Similar to above, at the end of the chapter, you should provide a brief 1-2 sentence summary of what you’ve just covered. For those readers who are jumping around from chapter to chapter, they can quickly get the gist of what a chapter covers by reading this summary.

From there, they can decide if they need to read the chapter in full, or whether they know enough to skip it.

Remember, we’re trying to make it as easy as possible for a reader to read your book!

#8 – And no “Tools & Resources” Page

If you want to add value to your reader, and also make it easy for them to find links and resources you’ve mentioned throughout the book, create a tools & resources page at the end of the book.

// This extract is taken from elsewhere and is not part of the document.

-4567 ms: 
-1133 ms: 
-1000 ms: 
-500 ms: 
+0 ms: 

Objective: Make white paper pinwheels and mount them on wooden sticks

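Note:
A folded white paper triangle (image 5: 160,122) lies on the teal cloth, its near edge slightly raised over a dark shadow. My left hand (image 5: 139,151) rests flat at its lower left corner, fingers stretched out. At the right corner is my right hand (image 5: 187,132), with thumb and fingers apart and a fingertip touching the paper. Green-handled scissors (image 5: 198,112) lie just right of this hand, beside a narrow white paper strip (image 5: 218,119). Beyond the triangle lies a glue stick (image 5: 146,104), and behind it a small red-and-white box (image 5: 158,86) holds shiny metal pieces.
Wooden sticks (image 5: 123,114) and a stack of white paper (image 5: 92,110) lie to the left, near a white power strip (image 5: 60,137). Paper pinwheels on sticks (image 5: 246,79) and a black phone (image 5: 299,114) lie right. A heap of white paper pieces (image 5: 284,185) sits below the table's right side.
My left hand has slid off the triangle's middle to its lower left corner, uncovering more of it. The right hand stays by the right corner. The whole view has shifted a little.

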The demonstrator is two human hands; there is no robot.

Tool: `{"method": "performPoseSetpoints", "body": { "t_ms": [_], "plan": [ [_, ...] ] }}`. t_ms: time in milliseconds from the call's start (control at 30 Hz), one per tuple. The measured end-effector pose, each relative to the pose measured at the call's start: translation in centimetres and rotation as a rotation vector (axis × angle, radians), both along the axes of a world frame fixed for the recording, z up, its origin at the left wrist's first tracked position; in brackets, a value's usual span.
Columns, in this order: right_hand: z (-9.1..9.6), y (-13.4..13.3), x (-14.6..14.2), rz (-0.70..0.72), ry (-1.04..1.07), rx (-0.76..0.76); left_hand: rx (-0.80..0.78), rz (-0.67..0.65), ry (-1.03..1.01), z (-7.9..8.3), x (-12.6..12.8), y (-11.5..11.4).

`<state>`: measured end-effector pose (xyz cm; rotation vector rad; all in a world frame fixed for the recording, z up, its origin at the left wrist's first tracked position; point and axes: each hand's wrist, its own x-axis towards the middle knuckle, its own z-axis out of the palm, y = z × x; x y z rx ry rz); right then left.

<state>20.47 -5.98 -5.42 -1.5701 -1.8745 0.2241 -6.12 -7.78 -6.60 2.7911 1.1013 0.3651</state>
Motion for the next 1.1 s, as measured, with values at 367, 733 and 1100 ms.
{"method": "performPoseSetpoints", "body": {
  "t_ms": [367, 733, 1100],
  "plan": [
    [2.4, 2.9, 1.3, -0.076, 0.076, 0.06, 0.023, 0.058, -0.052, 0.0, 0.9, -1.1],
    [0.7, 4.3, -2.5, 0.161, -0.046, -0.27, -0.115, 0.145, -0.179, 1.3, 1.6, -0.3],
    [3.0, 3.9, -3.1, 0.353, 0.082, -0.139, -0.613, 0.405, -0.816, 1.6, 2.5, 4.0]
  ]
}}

Not only will your readers appreciate it, it’s an opportunity to include some affiliate links, links to your own work (for further reference) plus other tools and resources you couldn’t include in the main content of your book.

You could take it one step further and make this a downloadable PDF, particularly if you’ve got 2-3 pages of resources.

And last, but by no means least, the kiss of death…

#9 – You Don’t Have Awesome Content

Steve and I are authors, too, and we get it—we believe all of our content is awesome, right? Uh, not always.

If you’re just getting started or you haven’t found your “groove” yet, some of your early stuff may actually … well, there’s no kind way to put it… It may suck.

Don’t worry, that’s part of the process of becoming an author—write and improve. Even your haters will help you do that.

That’s okay, because all of us have been there, but you need to take some time to review the feedback from readers in your target audience. Sift out the haters, but listen to the people who genuinely give constructive feedback.

If a review starts out with “I wanted to like this book, but…” that’s a review worth listening to because they’re interested in your subject matter.

Then all you’ll need to do is adjust and improve your content in order to win with an audience that wants to read about the subject.

There you have it. 9 seemingly obvious, but often overlooked things you can do right now to make your books easier to read and thus more popular with your target audience.

Add them to your pre-launch checklist and then to your books. You’ll see an improvement in those reviews right away.